Designers created the alien Mimics to look different from any terrestrial animal. Davis and Liman favored an early model composed primarily of tentacles. SPI's Dan Kramer described its appearance as "heavy black spaghetti" and noted that the modelers faced a challenge creating the tentacled creatures. A technical animator created an Autodesk Maya plugin that made the movement of each tentacle independent. Since Liman did not want the Mimics to look "too organic or terrestrial", Imageworks' artists devised the idea of making the aliens out of an obsidian-like material, "basically a glass that could cut". Various debris was incorporated within the tentacles to give the creature a sense of weight and fast movement. The Alphas were given a definable head area to show their status as more sentient, while receiving a different color and a bigger size compared to the Mimic grunts. Cinesite created the mechanical Mimics used in the training areas, while Moving Picture Company (MPC) created the Omega in a digital environment into which the visual effects artists composited underwater footage filmed at Leavesden's water tank.

Animators created digital versions of the battle suits, at times with the soldiers inside them. On the set, a 3D scanner booth digitized the actors, while hand scanners captured the textures of the practical suits. Imageworks received pieces of the suits for reference. The company's library of reflection data on various materials helped enhance the armor's shading. SPI's crew created the base at Heathrow by merging the set at Leavesden with digitally altered footage from the airport; the film's dropships, barracks and mess halls replaced the existing aircraft. Framestore created the digital Paris and recreated it with photomodeling from three days of visits.

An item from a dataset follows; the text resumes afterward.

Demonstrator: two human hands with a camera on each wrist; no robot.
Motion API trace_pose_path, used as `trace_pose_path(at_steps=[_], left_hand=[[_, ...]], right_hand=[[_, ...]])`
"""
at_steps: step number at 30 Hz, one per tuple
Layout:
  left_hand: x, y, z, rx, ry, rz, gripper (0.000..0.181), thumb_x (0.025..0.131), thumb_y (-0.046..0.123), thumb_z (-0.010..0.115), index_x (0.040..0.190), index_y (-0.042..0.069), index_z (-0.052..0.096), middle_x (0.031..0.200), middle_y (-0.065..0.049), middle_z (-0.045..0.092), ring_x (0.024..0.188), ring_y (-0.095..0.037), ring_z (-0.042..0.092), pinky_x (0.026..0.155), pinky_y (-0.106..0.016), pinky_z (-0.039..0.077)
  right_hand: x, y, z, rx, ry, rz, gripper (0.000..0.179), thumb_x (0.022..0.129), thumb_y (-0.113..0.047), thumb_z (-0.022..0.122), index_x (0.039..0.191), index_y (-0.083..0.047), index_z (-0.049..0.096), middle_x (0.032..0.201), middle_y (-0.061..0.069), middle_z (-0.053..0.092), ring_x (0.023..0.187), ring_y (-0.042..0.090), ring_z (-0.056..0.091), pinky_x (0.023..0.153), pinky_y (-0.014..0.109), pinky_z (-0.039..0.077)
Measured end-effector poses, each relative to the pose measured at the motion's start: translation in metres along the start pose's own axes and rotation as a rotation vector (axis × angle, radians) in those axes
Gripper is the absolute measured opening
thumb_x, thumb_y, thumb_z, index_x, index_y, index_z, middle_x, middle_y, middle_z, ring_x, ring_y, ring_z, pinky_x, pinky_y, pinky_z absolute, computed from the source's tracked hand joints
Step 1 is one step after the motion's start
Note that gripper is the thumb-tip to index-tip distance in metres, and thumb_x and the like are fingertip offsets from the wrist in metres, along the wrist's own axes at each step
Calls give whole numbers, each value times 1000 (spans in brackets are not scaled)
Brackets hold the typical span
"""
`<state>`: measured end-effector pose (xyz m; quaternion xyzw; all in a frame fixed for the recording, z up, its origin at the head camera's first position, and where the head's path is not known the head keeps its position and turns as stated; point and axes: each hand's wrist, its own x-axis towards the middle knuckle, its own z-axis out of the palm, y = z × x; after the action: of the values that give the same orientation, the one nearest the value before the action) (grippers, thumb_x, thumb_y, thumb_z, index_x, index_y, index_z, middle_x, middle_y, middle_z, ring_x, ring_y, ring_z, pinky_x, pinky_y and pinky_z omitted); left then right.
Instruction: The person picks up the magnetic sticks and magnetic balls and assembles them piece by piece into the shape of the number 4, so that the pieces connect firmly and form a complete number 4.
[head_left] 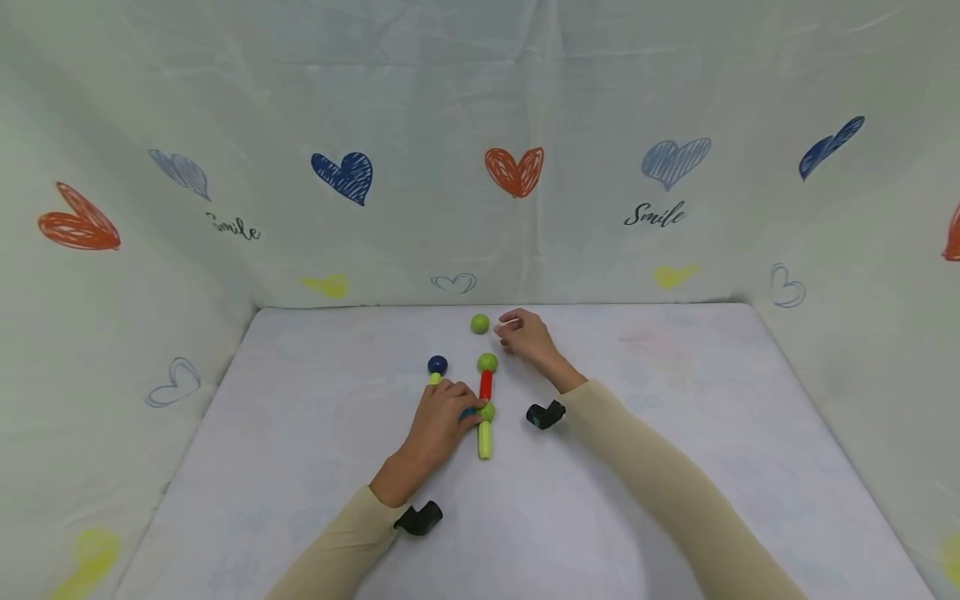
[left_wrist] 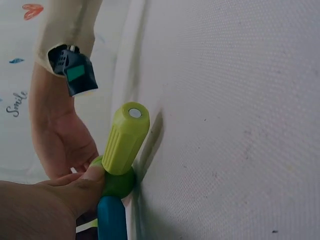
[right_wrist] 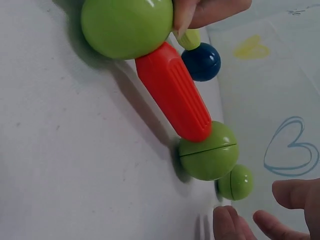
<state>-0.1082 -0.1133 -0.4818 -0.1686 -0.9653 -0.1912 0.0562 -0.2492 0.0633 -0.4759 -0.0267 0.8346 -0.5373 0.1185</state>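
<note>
My left hand (head_left: 435,421) pinches a green ball (left_wrist: 121,183) of a magnetic rod-and-ball toy. A yellow-green rod (left_wrist: 125,142) with a metal disc in its end points toward me from that ball. On its left is a blue rod (left_wrist: 111,219), partly hidden by the hand. A red rod (right_wrist: 172,95) runs from the held ball to a second green ball (right_wrist: 209,155). Beyond the left hand's fingers, a dark blue ball (head_left: 437,364) joins another yellow-green rod (head_left: 435,378). My right hand (head_left: 527,337) holds nothing, fingers loosely bent, just right of a separate green ball (head_left: 480,323).
The pieces lie on a white-covered table (head_left: 637,500). Its back edge meets a hanging white cloth (head_left: 420,100) printed with hearts, close behind the separate green ball. A black wrist camera (head_left: 546,414) sits at the right cuff, another black camera (head_left: 420,518) at the left.
</note>
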Motion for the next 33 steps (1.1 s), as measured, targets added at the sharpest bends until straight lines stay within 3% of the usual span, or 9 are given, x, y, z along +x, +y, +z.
trace_pose_path(at_steps=[6,13,27,33], left_hand=[[0,2,-1,-8,-8,-7,24,88,21,86,111,14,84,101,1,74,96,-19,58,93,-42,47],[0,3,-2,-16,-18,-2,23,89,20,86,110,14,84,102,1,74,98,-20,59,95,-42,47],[0,2,-3,-16,-7,2,22,89,21,86,109,13,83,102,1,74,99,-20,60,97,-44,47],[-1,1,-2,-27,-4,3,22,88,20,86,109,13,84,100,1,74,97,-21,60,95,-44,47]], right_hand=[[13,-6,7,0,-21,56,37,109,-23,58,138,-1,61,125,21,67,106,30,73,88,34,61],[23,-10,14,40,-26,68,40,111,-24,54,143,-1,58,130,22,65,100,26,71,84,32,61],[28,-13,29,-100,15,-49,31,100,-11,72,128,0,70,118,21,69,75,16,65,68,23,55],[21,-14,26,-61,21,-46,32,100,-13,73,129,1,70,123,23,70,76,16,66,68,23,55]])
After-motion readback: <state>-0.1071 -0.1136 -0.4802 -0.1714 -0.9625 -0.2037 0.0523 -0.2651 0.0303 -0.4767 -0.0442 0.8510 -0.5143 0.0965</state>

Given that the city is a no-fly zone, Framestore's artists obtained their aerial images by climbing an 80-meter crane parked in the Louvre courtyard. The quadcopter dropships were based on the Bell Boeing V-22 Osprey that can tilt its rotors to fly as either planes or helicopters, while having a design closer to the Quad TiltRotor. Aside from the crashed ship on the beachhead and a gimbal set to depict the plane used by Cage's squad, the film used digital models for most ships. The computer-generated dropships had some of Imageworks' heaviest detail given the proximity of the actors to the aircraft in the camp scenes; the visual effects artists wanted to make sure the ships broke apart realistically during the crashes.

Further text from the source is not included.